In 2014, Michael Skidmore, trustee of ‘Randy Wolfe’ (aka Randy California), late guitarist with the band Spirit filed a claim alleging that Stairway to Heaven had used large parts of the Spirit song ‘Taurus’, in particular a 38 second long passage which features a similar repeated chord and descending scale. The two bands had performed together in 1968 and 1969 so the writers of the Led Zeppelin song Jimmy Page (guitarist of the band), and Robert Plant (singer) would allegedly have heard the song multiple times. The claim was estimated at around $40 million.
In the first instance, Led Zeppelin’s lawyers argued that the chord progression had been widely used throughout hundreds of years of history of music, having been utilised on the Beatles song ‘Michelle’ among many others. Jimmy Page and Robert Plant testified that they did not remember hearing ‘Taurus’. The jury found in Led Zeppelin’s favour, on the basis that the similarity in the two songs was insufficient to constitute copyright infringement.
An appeal was filed in 2017. A Ninth Circuit panel found that the court had erred in leading the jury to conclude that the chord and scale used were not copyrightable, and should have been given instructions which make it clear that an arrangement with unprotectable elements, can in some instances be sufficiently original to attract copyright protection. The Ninth circuit then went on to order a full panel rehearing of the appeal, which will take place this September.
In supporting their arguments against the claim via an Amicus Brief (a legal opinion filed by non-litigants with a strong interest in the subject matter), the U.S. Copyright Office stated that “expressions that are standard, stock or common to a particular subject matter…are not protectable under copyright law” (Satava v. Lowry, 323 F.3d 805, 810 (9th Cir. 2003)). Therefore, although an ‘original selection and arrangement of otherwise uncopyrightable components’ may be protectable – Apple Computer, Inc. v. Microsoft Corp., 35 F.3d 1435, 1445 (9th Cir. 1994), albeit given thin protection, which requires the copying to be identical. As the passages of Stairway to Heaven and Taurus were not musically identical, the jury’s finding of no infringement should be affirmed.

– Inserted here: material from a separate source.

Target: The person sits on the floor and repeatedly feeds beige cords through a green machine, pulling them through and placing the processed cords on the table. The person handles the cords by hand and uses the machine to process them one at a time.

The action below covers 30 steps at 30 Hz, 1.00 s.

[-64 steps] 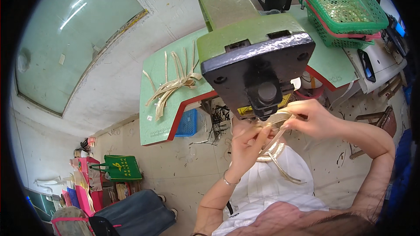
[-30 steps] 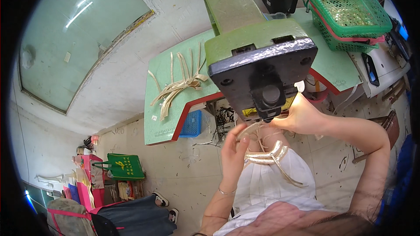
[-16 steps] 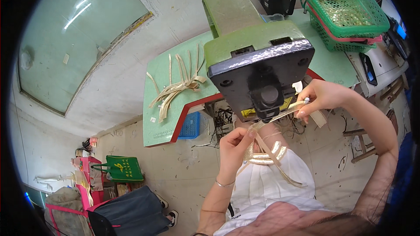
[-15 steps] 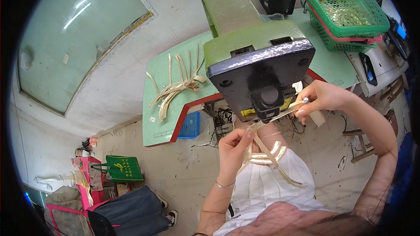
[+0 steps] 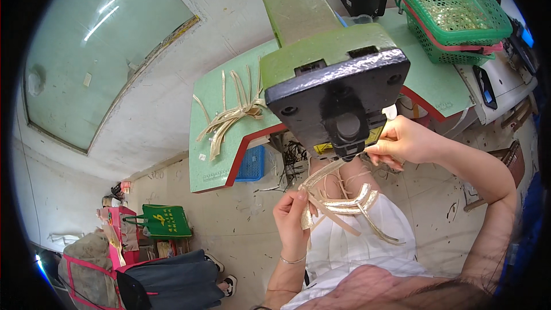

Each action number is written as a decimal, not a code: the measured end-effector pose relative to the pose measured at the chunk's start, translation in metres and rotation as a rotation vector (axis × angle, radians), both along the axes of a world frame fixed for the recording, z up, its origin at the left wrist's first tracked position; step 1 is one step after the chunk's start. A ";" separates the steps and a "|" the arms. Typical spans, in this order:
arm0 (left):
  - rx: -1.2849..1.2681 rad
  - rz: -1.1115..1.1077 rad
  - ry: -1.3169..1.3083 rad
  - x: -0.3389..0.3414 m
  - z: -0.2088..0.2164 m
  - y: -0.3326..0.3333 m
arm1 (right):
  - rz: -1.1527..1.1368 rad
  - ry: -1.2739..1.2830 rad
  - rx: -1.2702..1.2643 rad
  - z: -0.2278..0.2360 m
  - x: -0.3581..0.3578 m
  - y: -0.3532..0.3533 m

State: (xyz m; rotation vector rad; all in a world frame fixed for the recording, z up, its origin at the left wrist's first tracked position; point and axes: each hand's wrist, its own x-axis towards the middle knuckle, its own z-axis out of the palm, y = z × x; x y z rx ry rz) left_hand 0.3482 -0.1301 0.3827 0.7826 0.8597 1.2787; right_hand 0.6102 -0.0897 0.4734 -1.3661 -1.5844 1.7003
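Note:
A long, flat gold strap [image 5: 321, 173] slants from under the black nose of a green machine head [image 5: 338, 100] down to my left hand [image 5: 291, 215]. That hand is closed, thumb and fingers pinching the strap. My right hand [image 5: 402, 140] is just right of the machine's nose, fingers curled in a pinch where the strap's other end comes out; the machine partly hides its fingertips. More gold strap pieces [image 5: 350, 205], joined into a curved shape with loose ends, hang below the left hand's grip over my white clothing.
Left on the green, red-edged table [image 5: 215, 95] lies a bundle of gold straps [image 5: 232, 116]. Stacked green baskets [image 5: 453, 6] and a phone [image 5: 485, 87] are at the right. A blue basket [image 5: 251, 163] sits below the table. A green bag [image 5: 165, 220] and a person's dark skirt [image 5: 172, 278] are lower left.
My left hand has moved down and left with the strap, drawing out a longer stretch below the machine's nose. My right hand has come left, closer to the nose.

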 end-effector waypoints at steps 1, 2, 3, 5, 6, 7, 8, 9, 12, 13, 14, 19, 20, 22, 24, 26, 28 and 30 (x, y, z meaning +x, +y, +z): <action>-0.009 0.027 0.003 -0.001 -0.001 -0.001 | 0.006 0.009 0.022 -0.001 -0.002 0.000; -0.018 0.056 0.008 -0.001 -0.003 -0.002 | 0.014 0.021 0.044 -0.004 -0.004 0.001; -0.028 0.086 0.012 -0.002 -0.005 -0.003 | 0.022 0.032 0.066 -0.005 -0.006 0.001; -0.053 0.105 -0.018 -0.008 -0.010 -0.005 | -0.012 -0.034 0.123 -0.005 -0.013 -0.002; -0.065 0.113 -0.033 -0.013 -0.013 -0.006 | -0.031 -0.068 0.152 -0.004 -0.016 -0.004; -0.061 0.072 -0.059 -0.018 -0.019 -0.005 | -0.076 -0.032 0.171 -0.008 -0.018 -0.004; -0.056 0.034 -0.083 -0.026 -0.026 -0.004 | -0.079 -0.041 0.223 -0.012 -0.020 -0.005; -0.051 -0.006 -0.108 -0.029 -0.029 -0.002 | -0.084 -0.050 0.276 -0.016 -0.022 -0.005; -0.277 0.013 0.156 -0.028 -0.026 0.011 | -0.070 -0.070 0.353 -0.024 -0.025 0.000; -0.139 0.055 0.259 -0.022 -0.024 0.016 | -0.061 -0.075 0.365 -0.024 -0.026 0.002; 0.000 0.090 0.358 -0.012 -0.022 0.022 | -0.062 -0.123 0.369 -0.019 -0.026 0.002; 0.632 -0.188 0.849 0.016 0.010 0.048 | -0.099 -0.140 0.675 -0.017 -0.027 0.005; 0.608 -0.211 0.874 0.019 0.013 0.050 | -0.085 -0.164 0.636 -0.015 -0.028 0.005; 0.558 -0.256 0.923 0.023 0.018 0.052 | -0.058 -0.211 0.556 -0.005 -0.029 0.005; 0.500 -0.225 0.777 0.026 0.014 0.049 | 0.011 -0.278 0.212 0.003 -0.018 0.010; 0.433 -0.180 0.648 0.027 0.009 0.043 | 0.054 -0.284 0.022 0.004 -0.009 0.009; 0.360 -0.120 0.537 0.025 0.003 0.032 | 0.070 -0.236 -0.013 0.002 -0.003 0.007; 0.263 -0.077 0.447 0.024 -0.003 0.021 | -0.019 -0.053 -0.077 -0.009 -0.008 0.003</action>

This case has lessons for individuals and businesses operating not just in the music industry, but in a wider business context. While many businesses budget for initial legal claims (whether acting as Claimant or Defendant), it is common that initial proceedings may not be the end of a matter, given that parties could bring multiple appeals and bring new actions under different entities (even where there are no grounds to do so, which can still require time and costs to be incurred). This should be factored into litigation preparation, from both a staff resource and financial perspective – would your business have the resources to defend (or bring an action) with appeals, where costs and time can go far beyond the initial proceedings.
This update was prepared by HGF IP Solicitor Chris Robinson. If you would like further advice on this or any other matter, please contact Chris Robinson. Alternatively, you can contact your usual HGF representative or visit our Contact page to get in touch with your nearest HGF office.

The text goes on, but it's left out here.